§ **Supplied data**
- - - -

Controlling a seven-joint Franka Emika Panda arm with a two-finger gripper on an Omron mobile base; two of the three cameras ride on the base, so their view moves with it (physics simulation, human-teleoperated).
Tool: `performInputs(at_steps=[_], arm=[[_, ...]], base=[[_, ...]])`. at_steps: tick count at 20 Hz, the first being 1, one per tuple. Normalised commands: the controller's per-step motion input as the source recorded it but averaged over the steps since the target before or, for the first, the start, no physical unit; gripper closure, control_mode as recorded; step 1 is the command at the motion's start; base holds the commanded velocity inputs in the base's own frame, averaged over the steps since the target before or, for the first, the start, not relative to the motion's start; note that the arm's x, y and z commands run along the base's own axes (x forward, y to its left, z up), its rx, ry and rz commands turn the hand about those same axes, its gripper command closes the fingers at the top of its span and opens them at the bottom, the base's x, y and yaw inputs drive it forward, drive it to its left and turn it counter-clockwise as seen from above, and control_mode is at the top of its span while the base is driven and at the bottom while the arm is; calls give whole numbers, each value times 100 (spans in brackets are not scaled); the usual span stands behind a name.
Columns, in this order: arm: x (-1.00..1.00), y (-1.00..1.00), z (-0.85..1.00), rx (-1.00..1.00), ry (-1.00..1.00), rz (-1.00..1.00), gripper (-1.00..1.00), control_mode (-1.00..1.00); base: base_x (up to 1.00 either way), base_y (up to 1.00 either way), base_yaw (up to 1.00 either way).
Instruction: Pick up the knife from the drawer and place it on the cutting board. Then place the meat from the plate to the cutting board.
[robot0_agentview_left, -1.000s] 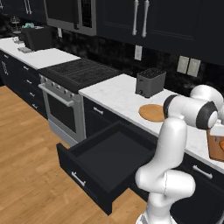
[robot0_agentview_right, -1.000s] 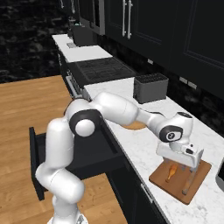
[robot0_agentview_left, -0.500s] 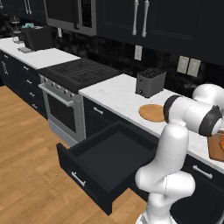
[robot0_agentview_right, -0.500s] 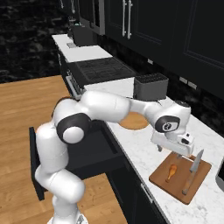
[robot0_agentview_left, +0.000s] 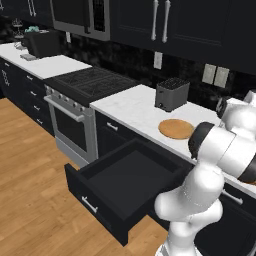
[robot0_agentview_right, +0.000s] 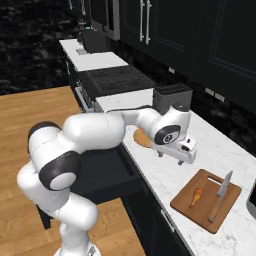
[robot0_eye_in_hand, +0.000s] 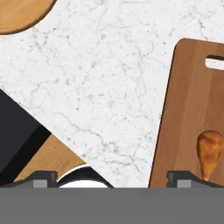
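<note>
In the hand view the cutting board (robot0_eye_in_hand: 188, 109) is cut by the right edge of the frame, and the meat (robot0_eye_in_hand: 210, 151) on it too. A round wooden plate (robot0_eye_in_hand: 22, 13) is cut at the upper left corner. In the left base view the arm hides the board.

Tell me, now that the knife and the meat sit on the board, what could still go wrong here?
The wide black drawer with the silver bar handle hangs open beside the robot's base; a turn or drive might bump it. The small knife with the tan wooden handle lies near the far edge of the reddish-brown wooden cutting board, so a nudge could slide it off. The open end effector hangs low over the white marble counter and might graze it.
</note>
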Motion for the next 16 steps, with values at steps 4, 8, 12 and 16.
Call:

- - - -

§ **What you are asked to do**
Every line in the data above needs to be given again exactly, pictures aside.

§ **Written solution**
Controlling a seven-joint Franka Emika Panda arm with a two-finger gripper on an Omron mobile base; two of the three cameras ride on the base, so their view moves with it (physics simulation, human-teleoperated).
Tool: `performInputs(at_steps=[_], arm=[[_, ...]], base=[[_, ...]])`. at_steps: tick count at 20 Hz, the first being 1, one per tuple. Normalised commands: the controller's per-step motion input as the source recorded it but averaged over the steps since the target before or, for the first, the start, no physical unit; gripper closure, control_mode as recorded; step 1 is the command at the motion's start; base holds the commanded velocity inputs in the base's own frame, averaged over the steps since the target before or, for the first, the start, not relative to the motion's start; note that the arm's x, y and z commands run along the base's own axes (x forward, y to its left, z up), its rx, ry and rz commands turn the hand about those same axes, its gripper command closes the fingers at the top of its span and opens them at the bottom, the base's x, y and yaw inputs drive it forward, drive it to its left and turn it counter-clockwise as seen from above, and control_mode is at the top of its span while the base is driven and at the bottom while the arm is; calls give whole numbers, each value times 100 (spans in brackets are not scaled); the usual span stands behind a name.
Columns, in this order: arm: x (-1.00..1.00), y (-1.00..1.00), z (-0.85..1.00), rx (-1.00..1.00), ry (-1.00..1.00), rz (-1.00..1.00), gripper (-1.00..1.00), control_mode (-1.00..1.00); base: base_x (up to 1.00 either way), base_y (up to 1.00 either way), base_yaw (up to 1.00 either way).
Instruction: Pick up the knife from the drawer and place it on the cutting board. Then place the meat from the plate to the cutting board.
[robot0_agentview_left, -1.000s] 
[robot0_agentview_right, -1.000s] 
[robot0_agentview_left, -0.500s] 
[robot0_agentview_right, -0.500s] 
[robot0_agentview_left, +0.000s] 
[robot0_agentview_right, +0.000s] 
[robot0_eye_in_hand, +0.000s] 
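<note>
In the hand view the cutting board (robot0_eye_in_hand: 188, 109) is cut by the right edge of the frame, and the meat (robot0_eye_in_hand: 210, 151) on it too. A round wooden plate (robot0_eye_in_hand: 22, 13) is cut at the upper left corner. In the left base view the arm hides the board.

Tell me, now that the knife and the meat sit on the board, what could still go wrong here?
The wide black drawer with the silver bar handle hangs open beside the robot's base; a turn or drive might bump it. The small knife with the tan wooden handle lies near the far edge of the reddish-brown wooden cutting board, so a nudge could slide it off. The open end effector hangs low over the white marble counter and might graze it.
</note>
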Motion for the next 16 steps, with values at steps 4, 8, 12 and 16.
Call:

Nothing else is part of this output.